Player Interview 1: Jason Coggles

Jason has the honour of being the first 'AD' to secure victory in the Taster sessions.
Its time for an interview!!!!!!!

As part of The Awful Dodgers attempts to take over the world we will have an on-line presence to coincide with our opening fixture. Exciting stuff!





Player profile:
Name: Jason Coggles
Nickname: Twinkle Toes
Age: more than 30 (.............)
Place of Birth: Somewhere at the end of Felix's foot.
Nationality: English
Profession: Business Travel Consultant
How recruited: Drinks Club
Special Move: The Matrix Swerve

Hi Jason. You triumphantly secured the Dodgers first every victory at the taster session. Left in a 'last man standing' with the odds firmly stacked against you. What was going through your mind?
Aim for the head, protect the balls.

Wow Jason, that's amazing. Thanks for recruiting future Dodgeball Legend Vi Luu to the ranks. You've clearly got an eye for Dodgeball talent. (The AD's Peter Taylor to my Brian Clough.....I'm drunk as I write this). In your opinion what makes a great Dodgeball player?
You have to be very aggressive, ultra competitive and hopefully German.

Dodgeball UK has set its base up in London. Have they they missed a trick by not establishing themselves in your home town of Felixstowe? If you set up a team in Felixstowe what would you call it?
Well parts of the stowe are a bit rough so it would probably result in violence so no trick has been missed there. As for part 2 of the worst question in this interview how about 'Oh we all like to dodge beside the seaside'.?
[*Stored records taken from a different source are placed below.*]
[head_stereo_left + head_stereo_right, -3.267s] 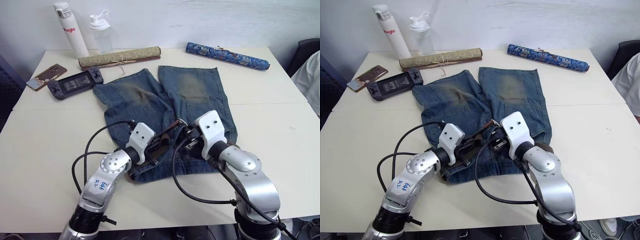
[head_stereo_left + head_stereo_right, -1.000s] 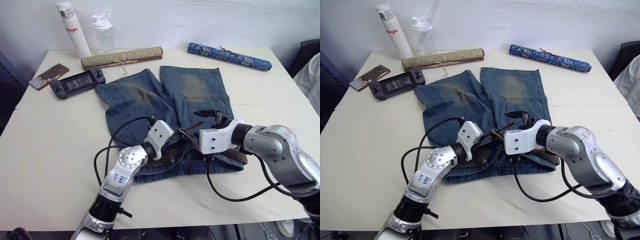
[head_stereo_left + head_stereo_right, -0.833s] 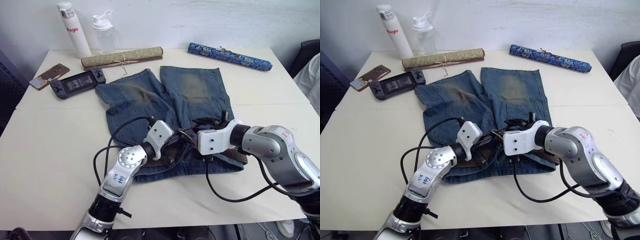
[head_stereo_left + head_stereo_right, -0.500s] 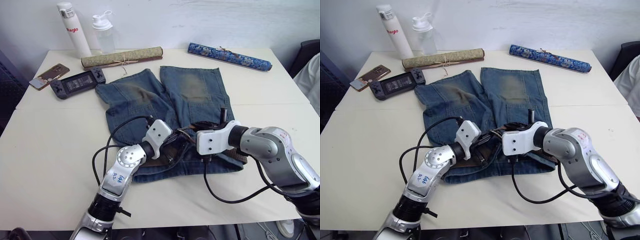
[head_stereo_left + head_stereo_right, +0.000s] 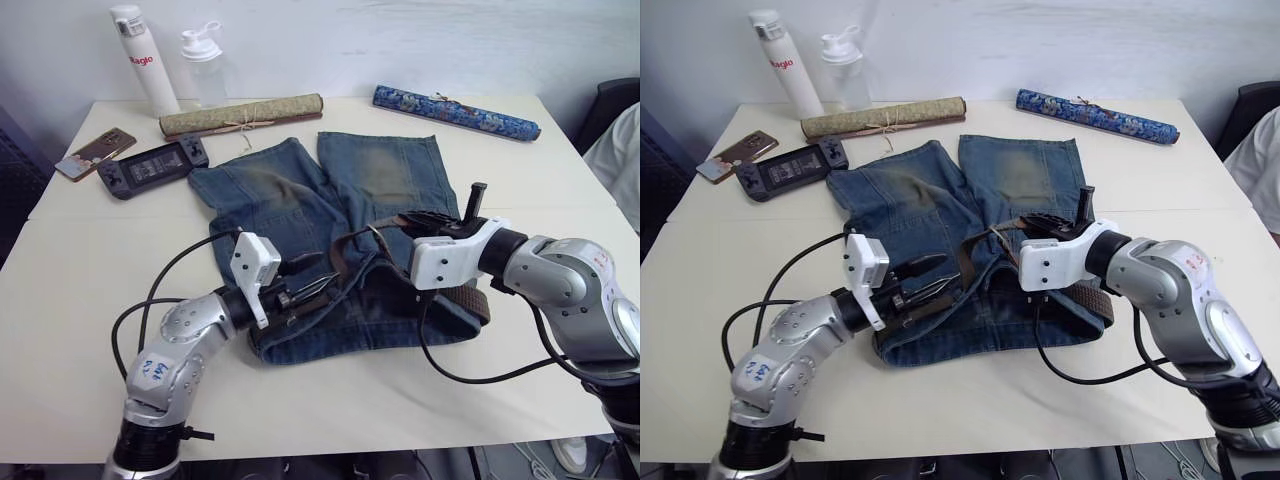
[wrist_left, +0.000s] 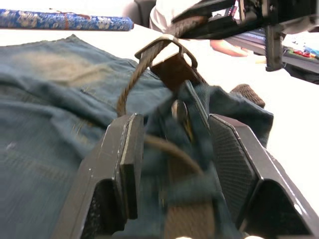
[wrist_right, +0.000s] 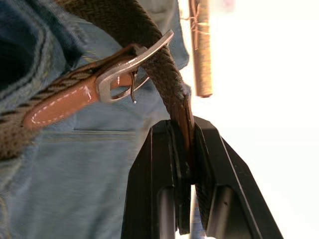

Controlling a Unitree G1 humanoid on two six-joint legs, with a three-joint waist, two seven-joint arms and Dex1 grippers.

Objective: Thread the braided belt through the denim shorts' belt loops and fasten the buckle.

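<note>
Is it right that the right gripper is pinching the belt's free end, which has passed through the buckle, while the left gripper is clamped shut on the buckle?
Not quite. The left gripper is open, its fingers spread either side of the waistband, not shut on the buckle; the left wrist view shows this. The rest holds: the right gripper pinches the braided belt beyond the buckle.

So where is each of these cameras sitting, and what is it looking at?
Head pair: high, looking down at the shorts on the table, both arms showing.
Left wrist: low by the open left end effector, facing the buckle.
Right wrist: behind the right end effector, shut on the belt.
All share belt and shorts.
</note>
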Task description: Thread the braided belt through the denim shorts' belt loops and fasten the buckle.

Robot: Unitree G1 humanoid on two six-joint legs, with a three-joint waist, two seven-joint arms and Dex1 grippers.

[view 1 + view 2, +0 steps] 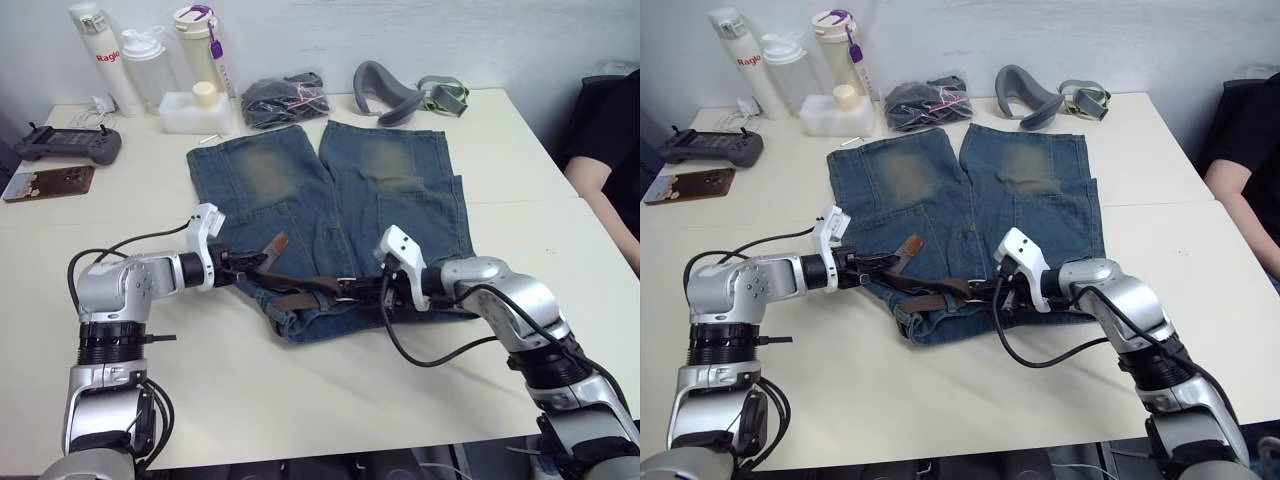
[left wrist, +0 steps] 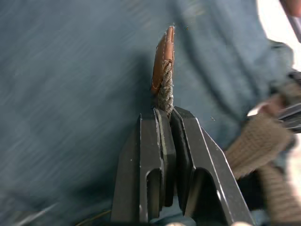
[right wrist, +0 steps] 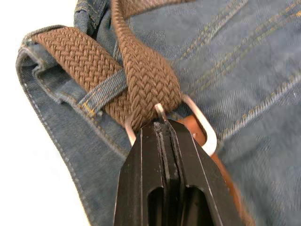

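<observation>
Tabletop clutter (image 1: 200, 100) sits well beyond denim shorts (image 1: 330, 200), braided belt (image 1: 300, 290).

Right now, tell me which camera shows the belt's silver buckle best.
The right wrist view: the silver buckle sits close up, the braided belt passing through it at the right gripper. The two eye views show it as a small glint by that gripper. The left wrist view shows the belt's tan end instead.
</observation>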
Having worked for approx. 10 years in the travel industry. Where would you recommend for the 'Awful Dodger's' End of season tour?
If money was no object then an all expenses trip to Vegas. We could follow in the footsteps of not only the dodgeball film gang but also Wayne Rooney and the rest of the England wa*kers that lost us the World Cup again.

Sorry Jason, I've asked you this question before in a different context: We haven't seen your lovely wife since the wedding. Have you killed her again and buried her under yet another patio? If not.....why hasn't she paid any interest in appearing for the 'A. Dodgers'?
My lovely wife is alive and well but will not be appearing in any dodger activities as she believes every time she meets up with you that you are always drunk and trying to hit on her. Fact!

Jason.....it's time for the Awful Dodgers awfully dodgy questions.

What’s the dodgiest thing you’ve ever eaten?
Not strictly eaten but Snake wine in Vietnam. A combination of snakes, scorpions and a dead crow. Apparently it's good for virility and dodgeball.

What’s the dodgiest film you’ve ever seen?
Roadhouse. So awful it ends up being awesome. Patrick Swayze, Rednecks, Kung Fu Fighting and 80's hair do's. What more do you need?

The Artful Dodger was a famous pickpocket. What was the last thing you stole (be honest, within reason!) My wife's heart! (Urgghhh,  though as its still within the first year of marriage we'll let this one go Ed.)

Are you familiar with the work of 1990 Brit Pop Band ‘Dodgy'? If not, what would you recommend as the Dodger's theme tune?
Dodgy were a shocking approximation of the time and I wish never to think of them again so maybe we could have the theme tune to the Benny Hill Show?

See Jason in his pre-season training camp.
http://www.youtube.com/watch?v=-MyT6d4FWpw

On a scale of 1-10. (1 being ‘not at all’, 10 being ‘to the extreme’) How dodgy are you?
I'd say about an 8, aren't all men?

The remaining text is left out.